The chief of Emergency Medical Services in Shreveport, La., Nathan Tabor, had never heard of RoadID. He is in charge of roughly 600 first responders.

“Well that’s a shock. Because we watch cycling on TV and we consume the magazines and stuff, we see the RoadID,” said Ian Webb, owner of River City Cycling in Shreveport. “We all assume the first responders know about it. They are leaving out a link in the chain.”

“That’s the one thing you don’t want to hear,” said Mike Wimmer, co-owner of RoadID.

RoadID’s website offers a laundry list of “testimonials” detailing how cyclist’s lives were spared because of the bracelet and a pamphlet that can be printed and distributed to local fire houses and EMS personnel. The site, originally void of evidence of direct contact with first responders, now features a section on first responder outreach.

“If you’re profiting from this, you have an obligation to make sure this system works,” Webb said.

RoadID is set to spread the word about the bracelet with an awareness program in the next 30 days. The first mission is to place ads in magazines targeting first responders.

“At one point you think everybody knows about you,” said Wimmer, who founded the company with son Edward in 1999. “You think, ‘There are people out there that have never heard of us? How can that be?’

“It’s something we kind of overlooked, going into this business assuming they’re going to look for ID. We have to correct that problem. We have a lot of people who buy our RoadID and then go to their local fire house and first responders, but you can’t count on people to tell your story.”

Tabor, a 28-year veteran of EMS, said, “It’s the manufacturer’s responsibility to enlist somebody to give training. For us not to realize or not even know that they exist can obviously catch a first responder off guard.”

Although the first responders didn’t know about Colvin’s bracelet, the attending emergency room physician was one of her cycling students and knew Colvin’s medical history.

“I had a serious incident,” Colvin said. “To find out these first responders don’t know what the hell you have on you, and what that means, it’s scary.

“You feel you’re protected, but you’re really not. It bothers me to my core.”

Colvin has since gone door-to-door to fire houses and emergency facilities providing information about the bracelets.

“I’m going to do it. I’m that disgusted,” she said.

Wimmer said the importance of having readily available information is crucial in almost any circumstance.
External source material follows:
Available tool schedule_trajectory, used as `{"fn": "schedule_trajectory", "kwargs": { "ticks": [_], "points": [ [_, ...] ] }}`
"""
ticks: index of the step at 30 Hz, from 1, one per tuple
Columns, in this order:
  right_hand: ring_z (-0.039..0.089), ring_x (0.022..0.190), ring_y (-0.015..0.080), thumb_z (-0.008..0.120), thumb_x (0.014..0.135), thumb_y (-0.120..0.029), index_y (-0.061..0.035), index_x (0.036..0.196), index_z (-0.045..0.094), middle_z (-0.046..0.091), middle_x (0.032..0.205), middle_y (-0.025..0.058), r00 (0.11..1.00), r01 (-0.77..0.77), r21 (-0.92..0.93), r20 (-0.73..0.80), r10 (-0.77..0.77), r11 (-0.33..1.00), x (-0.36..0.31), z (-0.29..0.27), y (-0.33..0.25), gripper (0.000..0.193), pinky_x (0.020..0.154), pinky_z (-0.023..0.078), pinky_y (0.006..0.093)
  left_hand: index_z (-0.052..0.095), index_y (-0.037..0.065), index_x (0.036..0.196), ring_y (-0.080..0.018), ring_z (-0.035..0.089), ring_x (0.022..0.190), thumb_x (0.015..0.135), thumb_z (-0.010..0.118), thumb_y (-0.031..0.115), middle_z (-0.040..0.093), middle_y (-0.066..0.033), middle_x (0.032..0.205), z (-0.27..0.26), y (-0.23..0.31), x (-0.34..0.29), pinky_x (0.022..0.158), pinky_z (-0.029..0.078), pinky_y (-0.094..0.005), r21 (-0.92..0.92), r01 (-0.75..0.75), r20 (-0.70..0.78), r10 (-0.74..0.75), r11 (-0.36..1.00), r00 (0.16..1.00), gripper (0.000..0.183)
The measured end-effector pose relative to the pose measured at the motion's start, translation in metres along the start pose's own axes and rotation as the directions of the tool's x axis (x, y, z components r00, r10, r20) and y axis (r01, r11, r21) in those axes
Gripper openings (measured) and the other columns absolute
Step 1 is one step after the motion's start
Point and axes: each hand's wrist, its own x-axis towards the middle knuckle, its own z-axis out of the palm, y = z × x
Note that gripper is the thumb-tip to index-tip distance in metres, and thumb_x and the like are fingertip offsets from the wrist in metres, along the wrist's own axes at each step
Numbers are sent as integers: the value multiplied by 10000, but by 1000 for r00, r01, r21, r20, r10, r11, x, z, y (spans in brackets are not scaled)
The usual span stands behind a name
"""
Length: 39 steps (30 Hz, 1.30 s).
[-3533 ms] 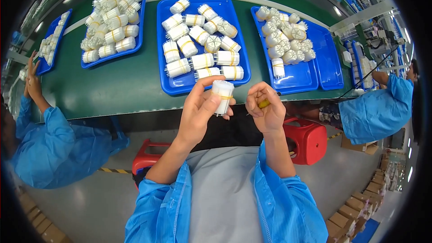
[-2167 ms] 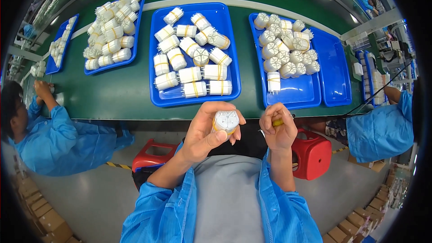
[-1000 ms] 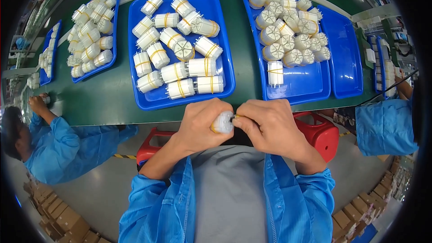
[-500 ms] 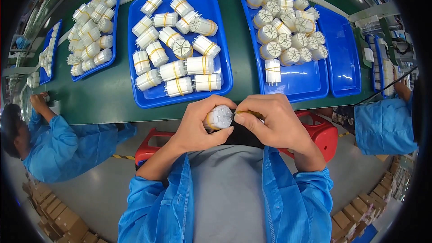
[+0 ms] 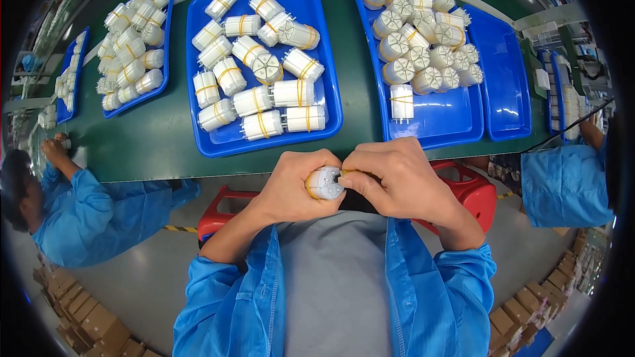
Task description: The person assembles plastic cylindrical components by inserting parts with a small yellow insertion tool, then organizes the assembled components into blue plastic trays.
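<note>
Just past the table's near edge, my left hand point(image 5: 291, 188) is wrapped round a white plastic cylinder point(image 5: 323, 184) with a yellow band about it. The cylinder's segmented end is turned towards my right hand point(image 5: 400, 178). Closed in a pinch, that hand grips a slim tool with a yellowish handle point(image 5: 362, 174), mostly hidden by the fingers. Its dark tip is at the cylinder's end face; whether it goes inside cannot be made out. Beyond my hands, a blue tray point(image 5: 205, 142) holds several similar banded cylinders point(image 5: 273, 93).
To the right, a second blue tray point(image 5: 433, 131) bears piled cylinders point(image 5: 397, 46), overlapping a bare blue tray point(image 5: 506, 92). Another loaded tray point(image 5: 165, 39) lies left. People in blue sit at left point(image 5: 92, 218) and right point(image 5: 569, 185). Red stools point(image 5: 473, 201) stand below the green table point(image 5: 145, 145).
My right hand has shifted slightly left, closer to the cylinder. My left hand has drawn further round the cylinder, which sits a little lower and tilts differently.
</note>
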Motion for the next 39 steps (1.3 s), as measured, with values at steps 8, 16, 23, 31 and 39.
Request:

“People should have been wearing ID years ago, like wearing a seat belt in a car or putting on a bike helmet,” he said. “If I was home alone and something happened to me I could be laying in my own yard and I guarantee you there isn’t a single neighbor that would know how to contact anyone in my family and couldn’t answer any questions about my allergies, my medications or my medical history — and that’s in my own yard.”

The EMS chief said he has been contacted by companies with similar products in the past, but no company has ever tried to educate him on new products -- they have acted simply as vendors attempting to sell their product.

“If we were to roll up on one with that bracelet, we have 600 guys here, and I would venture to say very few would realize what they needed to do next,” Tabor said. “Any information we can get is extremely important. There are a host of directions you can go. If you find a person down, you’re starting at square one and have to put the puzzle together.

“RoadID is a wonderful idea, it’s just having everybody aware of it.”